### ABOUT THIS TASK
Show, from the records below, all lines that contain the word "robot".

### DATA SECTION

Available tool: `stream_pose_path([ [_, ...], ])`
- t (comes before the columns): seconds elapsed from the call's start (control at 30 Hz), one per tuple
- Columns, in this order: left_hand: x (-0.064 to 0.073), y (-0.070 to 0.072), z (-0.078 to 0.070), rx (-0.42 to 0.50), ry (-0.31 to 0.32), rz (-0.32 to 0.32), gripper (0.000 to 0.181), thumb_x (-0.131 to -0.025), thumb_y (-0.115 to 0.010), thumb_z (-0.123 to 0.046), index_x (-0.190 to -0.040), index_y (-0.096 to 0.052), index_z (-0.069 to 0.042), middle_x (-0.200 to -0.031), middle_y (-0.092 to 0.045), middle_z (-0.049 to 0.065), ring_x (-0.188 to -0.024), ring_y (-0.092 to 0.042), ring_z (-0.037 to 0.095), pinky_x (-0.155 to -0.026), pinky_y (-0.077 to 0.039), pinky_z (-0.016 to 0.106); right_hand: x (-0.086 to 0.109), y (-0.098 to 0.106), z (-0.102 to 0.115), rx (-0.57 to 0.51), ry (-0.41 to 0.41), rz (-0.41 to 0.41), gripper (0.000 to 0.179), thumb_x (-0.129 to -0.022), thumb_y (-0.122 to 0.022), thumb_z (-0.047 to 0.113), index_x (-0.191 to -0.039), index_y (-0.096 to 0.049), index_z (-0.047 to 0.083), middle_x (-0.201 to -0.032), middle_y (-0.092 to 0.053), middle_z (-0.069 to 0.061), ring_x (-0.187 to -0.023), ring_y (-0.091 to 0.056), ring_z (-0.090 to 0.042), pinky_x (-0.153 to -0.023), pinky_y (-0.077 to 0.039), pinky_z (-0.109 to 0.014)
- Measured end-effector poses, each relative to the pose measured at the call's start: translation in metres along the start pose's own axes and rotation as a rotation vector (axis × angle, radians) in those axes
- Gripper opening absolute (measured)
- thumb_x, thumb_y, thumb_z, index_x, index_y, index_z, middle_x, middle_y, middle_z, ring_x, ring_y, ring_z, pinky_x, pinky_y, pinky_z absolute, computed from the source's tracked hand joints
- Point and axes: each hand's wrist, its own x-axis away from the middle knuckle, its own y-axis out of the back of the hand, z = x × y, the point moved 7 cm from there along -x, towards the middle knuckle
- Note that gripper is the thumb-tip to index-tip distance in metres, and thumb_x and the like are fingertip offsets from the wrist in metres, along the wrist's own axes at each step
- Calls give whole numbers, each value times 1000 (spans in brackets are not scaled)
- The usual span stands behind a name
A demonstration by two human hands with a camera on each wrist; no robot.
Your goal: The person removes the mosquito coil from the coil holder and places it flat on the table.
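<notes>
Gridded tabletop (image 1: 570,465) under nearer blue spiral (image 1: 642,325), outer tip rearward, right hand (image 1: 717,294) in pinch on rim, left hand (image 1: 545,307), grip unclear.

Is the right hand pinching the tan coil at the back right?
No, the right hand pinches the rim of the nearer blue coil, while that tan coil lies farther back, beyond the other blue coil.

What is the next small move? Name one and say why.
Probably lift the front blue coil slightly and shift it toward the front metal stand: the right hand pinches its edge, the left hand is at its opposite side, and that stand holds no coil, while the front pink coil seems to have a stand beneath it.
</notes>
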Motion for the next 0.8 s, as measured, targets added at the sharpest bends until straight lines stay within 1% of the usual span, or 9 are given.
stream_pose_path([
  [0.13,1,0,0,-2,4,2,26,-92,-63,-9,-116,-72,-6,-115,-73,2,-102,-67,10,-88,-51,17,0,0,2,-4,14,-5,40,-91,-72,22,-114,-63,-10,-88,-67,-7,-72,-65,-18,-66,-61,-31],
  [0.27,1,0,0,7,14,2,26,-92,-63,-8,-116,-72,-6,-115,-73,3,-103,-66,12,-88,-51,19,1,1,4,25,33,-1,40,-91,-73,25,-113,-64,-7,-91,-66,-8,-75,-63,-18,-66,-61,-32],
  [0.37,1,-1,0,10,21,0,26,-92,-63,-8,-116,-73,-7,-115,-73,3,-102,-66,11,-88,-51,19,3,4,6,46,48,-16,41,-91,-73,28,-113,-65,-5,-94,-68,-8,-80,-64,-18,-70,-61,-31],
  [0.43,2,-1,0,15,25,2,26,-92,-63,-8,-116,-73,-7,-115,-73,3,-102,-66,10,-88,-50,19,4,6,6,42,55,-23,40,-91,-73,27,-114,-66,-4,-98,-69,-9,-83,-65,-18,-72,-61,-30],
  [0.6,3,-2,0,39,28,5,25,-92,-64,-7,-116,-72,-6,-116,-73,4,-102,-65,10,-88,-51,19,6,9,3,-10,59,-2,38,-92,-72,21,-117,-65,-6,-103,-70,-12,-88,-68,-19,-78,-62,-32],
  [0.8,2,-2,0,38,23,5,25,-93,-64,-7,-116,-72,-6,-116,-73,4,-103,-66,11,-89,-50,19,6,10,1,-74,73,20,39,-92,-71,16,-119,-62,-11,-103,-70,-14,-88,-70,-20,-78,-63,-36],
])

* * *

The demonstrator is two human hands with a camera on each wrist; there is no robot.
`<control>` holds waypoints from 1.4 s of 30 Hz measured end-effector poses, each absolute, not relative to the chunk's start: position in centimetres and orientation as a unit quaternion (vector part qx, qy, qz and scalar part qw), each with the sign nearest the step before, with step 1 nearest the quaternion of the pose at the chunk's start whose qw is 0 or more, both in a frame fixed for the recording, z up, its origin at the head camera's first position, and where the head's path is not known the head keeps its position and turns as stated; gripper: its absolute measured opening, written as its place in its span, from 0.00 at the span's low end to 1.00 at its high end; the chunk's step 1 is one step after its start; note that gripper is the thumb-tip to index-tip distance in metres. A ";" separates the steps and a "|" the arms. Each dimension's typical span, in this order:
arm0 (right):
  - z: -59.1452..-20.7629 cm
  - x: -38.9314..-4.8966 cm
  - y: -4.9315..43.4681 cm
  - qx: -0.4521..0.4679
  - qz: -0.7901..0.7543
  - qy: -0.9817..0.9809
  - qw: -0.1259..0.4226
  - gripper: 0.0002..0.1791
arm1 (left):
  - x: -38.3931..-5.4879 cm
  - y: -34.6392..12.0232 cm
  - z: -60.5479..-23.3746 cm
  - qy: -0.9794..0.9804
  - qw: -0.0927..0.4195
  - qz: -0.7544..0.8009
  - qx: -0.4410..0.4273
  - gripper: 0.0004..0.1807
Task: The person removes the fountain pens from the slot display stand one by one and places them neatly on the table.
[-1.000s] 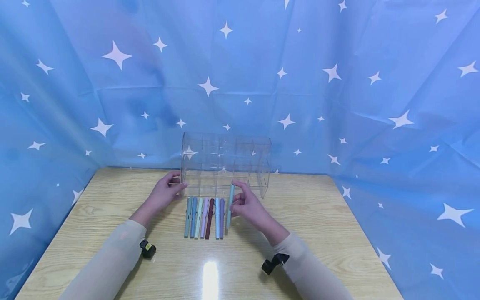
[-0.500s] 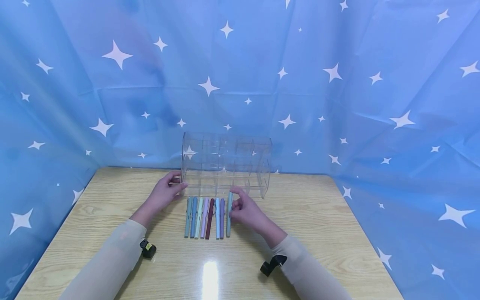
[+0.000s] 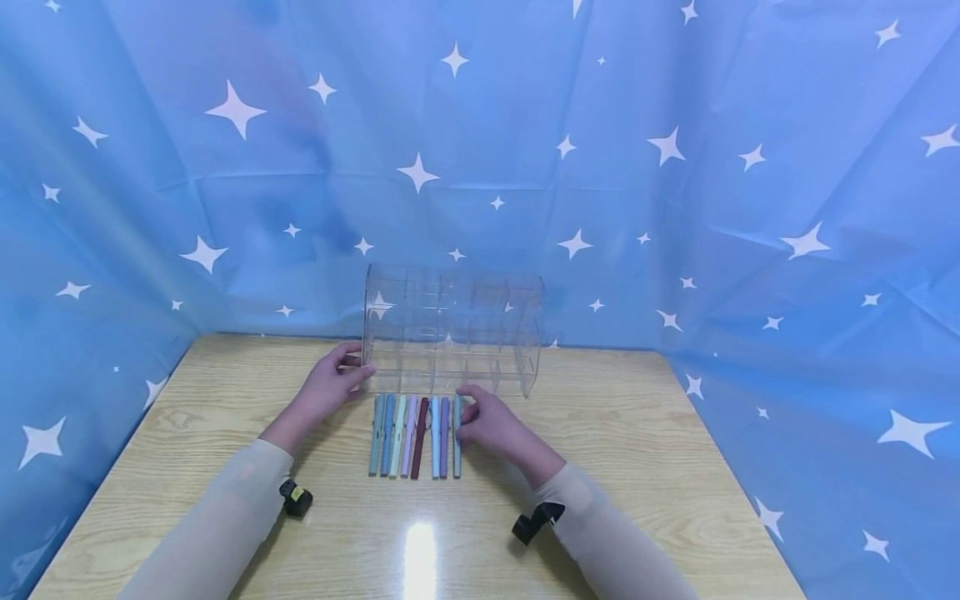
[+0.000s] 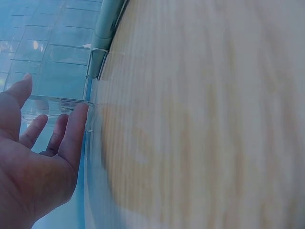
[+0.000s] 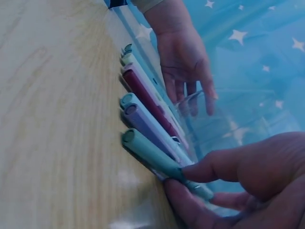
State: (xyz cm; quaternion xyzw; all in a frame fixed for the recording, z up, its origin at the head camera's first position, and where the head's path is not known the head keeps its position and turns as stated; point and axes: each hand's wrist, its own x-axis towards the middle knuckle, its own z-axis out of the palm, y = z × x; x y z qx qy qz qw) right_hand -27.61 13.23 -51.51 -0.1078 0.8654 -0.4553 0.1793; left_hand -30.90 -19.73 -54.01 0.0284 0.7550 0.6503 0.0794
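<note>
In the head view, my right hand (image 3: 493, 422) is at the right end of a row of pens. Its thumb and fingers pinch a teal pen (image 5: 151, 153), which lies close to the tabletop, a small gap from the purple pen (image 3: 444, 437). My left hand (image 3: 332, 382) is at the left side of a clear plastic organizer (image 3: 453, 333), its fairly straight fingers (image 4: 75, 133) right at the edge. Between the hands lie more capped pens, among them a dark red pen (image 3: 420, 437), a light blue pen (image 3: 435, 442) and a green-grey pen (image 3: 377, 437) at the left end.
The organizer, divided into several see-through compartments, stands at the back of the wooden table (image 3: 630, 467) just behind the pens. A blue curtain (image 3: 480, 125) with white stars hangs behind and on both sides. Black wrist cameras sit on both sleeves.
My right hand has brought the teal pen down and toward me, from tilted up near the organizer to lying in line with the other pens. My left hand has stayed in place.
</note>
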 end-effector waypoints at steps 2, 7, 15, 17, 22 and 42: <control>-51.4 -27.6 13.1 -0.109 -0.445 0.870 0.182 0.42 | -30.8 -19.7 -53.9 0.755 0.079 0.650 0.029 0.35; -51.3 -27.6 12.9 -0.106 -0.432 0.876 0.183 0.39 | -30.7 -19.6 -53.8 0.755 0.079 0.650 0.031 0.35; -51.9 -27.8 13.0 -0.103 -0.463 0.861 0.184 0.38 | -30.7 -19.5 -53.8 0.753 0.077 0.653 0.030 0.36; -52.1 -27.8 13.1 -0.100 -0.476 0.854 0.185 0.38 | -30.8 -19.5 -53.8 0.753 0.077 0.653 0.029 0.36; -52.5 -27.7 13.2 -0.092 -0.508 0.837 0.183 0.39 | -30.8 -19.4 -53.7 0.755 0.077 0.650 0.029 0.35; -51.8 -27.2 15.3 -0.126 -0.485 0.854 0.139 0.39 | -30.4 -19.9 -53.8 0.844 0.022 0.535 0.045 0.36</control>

### EXERCISE SOLUTION
A demonstration by two human hands with a camera on each wrist; no robot.
The demonstrator is two human hands with a camera on each wrist; there is no robot.

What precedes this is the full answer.